Spotlight: Parker McCollum

Parker McCollum

You’ve said in previous interviews that your brother influenced you a lot growing up, how big of an impact did he have on your musical career?

He had a tremendous influence. We had the opposite of a musical household, playing guitar was his escape. He was six years older than me and I just wanted to do what my older brother was doing. If he’d been ice skating, I’d be a professional ice skater right now. But he was playing guitar, writing songs and singing and I wanted to do it too as his little brother, my cousins picked it up too after he did. We’d all be working for our granddad on the ranch in the summertime and then we’d sit around, play guitar and sneak beers away.

Where do you draw influence from in your lyric writing?

I would say it’s 85% personal experience 15% making stuff up. Sometimes I like to sit down and let my mind go, just make something up, almost like a free writing technique. I think those days when maybe you’re just feeling a little off or something didn’t go your way, those are the days I feel like the best songs come out, because you’re a little more in touch with that side of yourself. Songwriting is the most compelling thing I’ve ever done in my life. There’s just no rhyme or reason or method to it. It’s like hitting a baseball, you can either hit it or you can’t.

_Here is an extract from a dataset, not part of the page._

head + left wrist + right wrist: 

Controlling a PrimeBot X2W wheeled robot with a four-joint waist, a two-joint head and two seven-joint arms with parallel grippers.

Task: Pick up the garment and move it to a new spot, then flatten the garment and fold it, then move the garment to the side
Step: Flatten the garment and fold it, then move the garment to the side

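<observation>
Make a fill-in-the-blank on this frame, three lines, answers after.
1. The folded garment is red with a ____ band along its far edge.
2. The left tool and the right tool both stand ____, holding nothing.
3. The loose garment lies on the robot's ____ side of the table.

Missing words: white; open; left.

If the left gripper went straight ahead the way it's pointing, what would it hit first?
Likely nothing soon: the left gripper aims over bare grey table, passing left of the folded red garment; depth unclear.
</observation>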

You’ve collaborated with a lot of talented people on this record, ‘Gold Chain Cowboy’. Could you tell me a little bit more about some of those people you worked with?

I say it all the time, I’m the luckiest son of a gun in the world. Ending up in a room with Tony Lane, what an absolute treat to get to write with him, I ended up in a room with Jon Randall and Miranda Lambert, Randy Rogers. Sometimes I’m sitting in those rooms and I’m going, ‘why they let me in here?’ I always just try to take advantage of those times when you’re writing with someone like Miranda who I’m such a fan of. We know each other a little bit now, she’s just such a superstar, but when you’re talking to her one on one, she’s just like talking to anybody else. I can’t say enough about her. She’s one of the special ones in country music for sure.

Tell me about the story behind your number one hit ‘Pretty Heart’.

I had my first big co-write in Nashville, everything else had been written with my brother or solo. I got to write with a guy named Randy Montana who I didn’t know but I knew he was a big writer so I didn’t want to go in empty handed. I was digging through some old stuff the night before and found this video of me singing this hook over and over. So I took it in to him the next day and his eyes lit up, he said “Let’s chase that!” We wrote it rather quickly, I want to say it took maybe an hour. I remember leaving and thinking ‘Man that was such a good idea but we just ruined it.’ Which I do often. I put it on the back burner for a couple of months and when I went in to do some demos, that was the first song we demo’d and that’s what you hear on the record, we never cut it again. I was in the studio singing vocals and I thought to myself, ‘this is a lot better than I give it credit for, I was wrong.’ I remember when they told me it went gold, that was something that hadn’t even crossed my mind. That seemed like something that Michael Jackson did. So when they handed me that plaque, I was blown away!

If people only listened to one song on the album, which one would you want them to hear? What’s your favourite?

It’s a song called Rest Of My Life. I wrote it during the early lockdown days, where no one could leave the house and going to the grocery store was a big deal. It really messed with me and I was treating myself poorly. I needed to find a way of writing that was less damaging. I woke up one day with this melody in my head, I recorded myself humming it on my phone and put it on the bluetooth speaker whilst I went and showered, I turned the water off halfway through and wrote it – boom, it was done right there. It was nice to be sober, in a good headspace and not have to second guess myself. It was a really healthy song for me to write. It’s the only solo write on the record.

You’re from Texas, I know Texas has a cool country scene what’s it like to be a part of that scene?

Texas is home and it gave me my start. I cut my teeth there in a van with four or five guys playing empty bars. I don’t think I ever would have gotten the opportunity that I’m getting now had I not had what I have in Texas and and I’ll never take them for granted. It’s my favourite place to play in the world.

What’s the strangest thing you’ve written a song about?

I had a dream that Elvis was my granddad. And and then I didn’t know he was my granddad until the funeral. I wrote Memphis Rain off my second album about that dream.